Please reproduce exactly the lines that begin the listing below, up to and including the line where "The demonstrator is" occurs.

====

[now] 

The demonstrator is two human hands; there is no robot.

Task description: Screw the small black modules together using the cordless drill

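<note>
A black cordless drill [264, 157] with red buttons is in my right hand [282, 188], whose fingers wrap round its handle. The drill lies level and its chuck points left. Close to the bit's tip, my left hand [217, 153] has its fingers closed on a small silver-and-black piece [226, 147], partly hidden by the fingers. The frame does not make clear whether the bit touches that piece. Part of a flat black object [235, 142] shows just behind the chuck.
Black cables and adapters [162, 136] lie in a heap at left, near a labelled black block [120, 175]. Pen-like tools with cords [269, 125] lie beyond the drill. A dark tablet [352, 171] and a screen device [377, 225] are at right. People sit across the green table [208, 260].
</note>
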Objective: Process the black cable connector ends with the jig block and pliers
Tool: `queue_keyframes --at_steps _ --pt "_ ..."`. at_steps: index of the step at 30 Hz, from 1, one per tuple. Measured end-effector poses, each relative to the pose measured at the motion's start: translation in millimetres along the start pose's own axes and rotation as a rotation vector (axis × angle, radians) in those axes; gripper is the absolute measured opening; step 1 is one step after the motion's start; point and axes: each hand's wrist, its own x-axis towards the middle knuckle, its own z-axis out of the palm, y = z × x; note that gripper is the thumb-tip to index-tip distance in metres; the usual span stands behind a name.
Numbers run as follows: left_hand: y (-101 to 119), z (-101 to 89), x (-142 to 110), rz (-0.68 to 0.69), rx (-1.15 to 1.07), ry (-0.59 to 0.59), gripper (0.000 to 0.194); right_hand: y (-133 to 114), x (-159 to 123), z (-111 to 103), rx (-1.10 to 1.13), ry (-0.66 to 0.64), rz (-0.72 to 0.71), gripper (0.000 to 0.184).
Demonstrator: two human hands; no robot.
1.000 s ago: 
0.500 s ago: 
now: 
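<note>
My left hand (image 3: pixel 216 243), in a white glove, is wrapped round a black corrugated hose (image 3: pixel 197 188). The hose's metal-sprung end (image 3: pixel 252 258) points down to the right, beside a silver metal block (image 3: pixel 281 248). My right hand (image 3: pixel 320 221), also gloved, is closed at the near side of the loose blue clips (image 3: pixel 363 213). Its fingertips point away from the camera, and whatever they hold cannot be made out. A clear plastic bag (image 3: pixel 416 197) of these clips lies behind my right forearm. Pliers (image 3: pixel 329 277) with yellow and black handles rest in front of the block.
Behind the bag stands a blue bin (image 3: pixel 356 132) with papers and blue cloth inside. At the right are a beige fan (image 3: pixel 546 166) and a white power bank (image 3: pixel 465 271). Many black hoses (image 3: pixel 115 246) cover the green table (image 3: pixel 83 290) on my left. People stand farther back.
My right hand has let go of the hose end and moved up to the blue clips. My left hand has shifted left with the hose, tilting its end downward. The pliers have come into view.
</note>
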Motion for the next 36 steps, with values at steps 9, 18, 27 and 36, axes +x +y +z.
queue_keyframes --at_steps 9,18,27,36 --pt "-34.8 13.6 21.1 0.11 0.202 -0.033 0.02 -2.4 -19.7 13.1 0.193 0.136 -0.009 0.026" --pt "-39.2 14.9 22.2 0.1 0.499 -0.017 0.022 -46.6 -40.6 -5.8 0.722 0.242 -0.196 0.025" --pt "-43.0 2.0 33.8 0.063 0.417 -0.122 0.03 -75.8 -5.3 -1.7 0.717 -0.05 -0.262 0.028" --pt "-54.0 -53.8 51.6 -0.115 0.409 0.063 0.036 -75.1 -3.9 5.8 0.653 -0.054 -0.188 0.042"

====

## SOLUTION TO THE EXERCISE
[now] 

The demonstrator is two human hands; there is no robot.

The required output is complete.